The data:
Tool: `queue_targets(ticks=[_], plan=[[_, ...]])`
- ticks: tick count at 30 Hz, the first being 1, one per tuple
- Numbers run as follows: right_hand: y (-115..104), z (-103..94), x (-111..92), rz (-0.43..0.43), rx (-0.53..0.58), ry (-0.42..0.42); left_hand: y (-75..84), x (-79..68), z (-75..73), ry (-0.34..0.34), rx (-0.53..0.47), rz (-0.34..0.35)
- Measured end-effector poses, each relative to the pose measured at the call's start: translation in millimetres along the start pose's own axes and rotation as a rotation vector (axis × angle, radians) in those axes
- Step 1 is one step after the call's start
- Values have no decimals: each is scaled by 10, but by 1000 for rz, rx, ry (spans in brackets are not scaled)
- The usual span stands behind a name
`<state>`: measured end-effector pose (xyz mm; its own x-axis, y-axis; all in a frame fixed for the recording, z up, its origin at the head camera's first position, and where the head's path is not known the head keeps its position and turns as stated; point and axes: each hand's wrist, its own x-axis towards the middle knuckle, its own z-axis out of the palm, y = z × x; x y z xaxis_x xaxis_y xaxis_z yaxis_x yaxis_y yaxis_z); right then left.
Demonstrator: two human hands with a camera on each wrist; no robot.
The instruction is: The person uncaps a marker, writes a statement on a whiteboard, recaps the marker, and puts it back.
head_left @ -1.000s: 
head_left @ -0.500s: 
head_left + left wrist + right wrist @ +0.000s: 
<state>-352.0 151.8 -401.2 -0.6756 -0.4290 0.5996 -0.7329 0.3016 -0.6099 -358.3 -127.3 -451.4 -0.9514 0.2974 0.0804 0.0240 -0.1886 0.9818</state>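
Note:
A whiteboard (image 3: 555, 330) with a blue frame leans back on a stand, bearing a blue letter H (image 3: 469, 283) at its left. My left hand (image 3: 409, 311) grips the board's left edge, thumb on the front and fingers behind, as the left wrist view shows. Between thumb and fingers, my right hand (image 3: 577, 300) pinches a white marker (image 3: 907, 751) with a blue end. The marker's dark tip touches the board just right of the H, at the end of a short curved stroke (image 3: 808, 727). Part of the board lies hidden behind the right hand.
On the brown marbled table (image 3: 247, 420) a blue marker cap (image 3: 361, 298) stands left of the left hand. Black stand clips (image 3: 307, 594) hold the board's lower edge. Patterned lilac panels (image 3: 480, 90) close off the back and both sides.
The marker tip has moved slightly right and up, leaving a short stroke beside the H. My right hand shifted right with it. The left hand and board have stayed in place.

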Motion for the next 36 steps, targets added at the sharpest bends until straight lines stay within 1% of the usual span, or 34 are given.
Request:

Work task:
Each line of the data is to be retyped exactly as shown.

Result for this task:
Tool: `queue_targets(ticks=[_], plan=[[_, ...]])`
- ticks: tick count at 30 Hz, the first being 1, one per tuple
- Numbers run as follows: right_hand: y (-115..104), z (-103..94), x (-111..92), rz (-0.43..0.43), rx (-0.53..0.58), ry (-0.42..0.42); left_hand: y (-75..84), x (-79..68), z (-75..73), ry (-0.34..0.34), rx (-0.53..0.47), rz (-0.34..0.35)
- Measured end-effector poses, each relative to the pose measured at the call's start: translation in millimetres along the start pose's own axes and rotation as a rotation vector (axis × angle, radians) in those axes
- Step 1 is one step after the call's start
- Values have no decimals: each is scaled by 10, but by 1000 for rz, rx, ry (spans in brackets are not scaled)
- The usual span stands behind a name
`<state>`: measured end-effector pose (xyz mm; its own x-axis, y-axis; all in a frame fixed for the recording, z up, its origin at the head camera's first position, and where the head's path is not known the head keeps its position and turns as stated; point and axes: each hand's wrist, its own x-axis towards the middle knuckle, its own z-axis out of the palm, y = z × x; x y z xaxis_x xaxis_y xaxis_z yaxis_x yaxis_y yaxis_z); right then left.
Demonstrator: two human hands with a camera on each wrist; no robot.
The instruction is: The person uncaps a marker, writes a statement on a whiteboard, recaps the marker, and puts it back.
head_left @ -1.000s: 
head_left @ -0.500s: 
head_left + left wrist + right wrist @ +0.000s: 
<state>-352.0 151.8 -401.2 -0.6756 -0.4290 0.5996 -0.7329 0.3016 -0.6099 -358.3 -127.3 -451.4 -0.9514 0.2974 0.0804 0.0240 -0.1886 0.9818</state>
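Note:
A whiteboard (image 3: 555, 330) with a blue frame leans back on a stand, bearing a blue letter H (image 3: 469, 283) at its left. My left hand (image 3: 409, 311) grips the board's left edge, thumb on the front and fingers behind, as the left wrist view shows. Between thumb and fingers, my right hand (image 3: 577, 300) pinches a white marker (image 3: 907, 751) with a blue end. The marker's dark tip touches the board just right of the H, at the end of a short curved stroke (image 3: 808, 727). Part of the board lies hidden behind the right hand.
On the brown marbled table (image 3: 247, 420) a blue marker cap (image 3: 361, 298) stands left of the left hand. Black stand clips (image 3: 307, 594) hold the board's lower edge. Patterned lilac panels (image 3: 480, 90) close off the back and both sides.
The marker tip has moved slightly right and up, leaving a short stroke beside the H. My right hand shifted right with it. The left hand and board have stayed in place.
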
Motion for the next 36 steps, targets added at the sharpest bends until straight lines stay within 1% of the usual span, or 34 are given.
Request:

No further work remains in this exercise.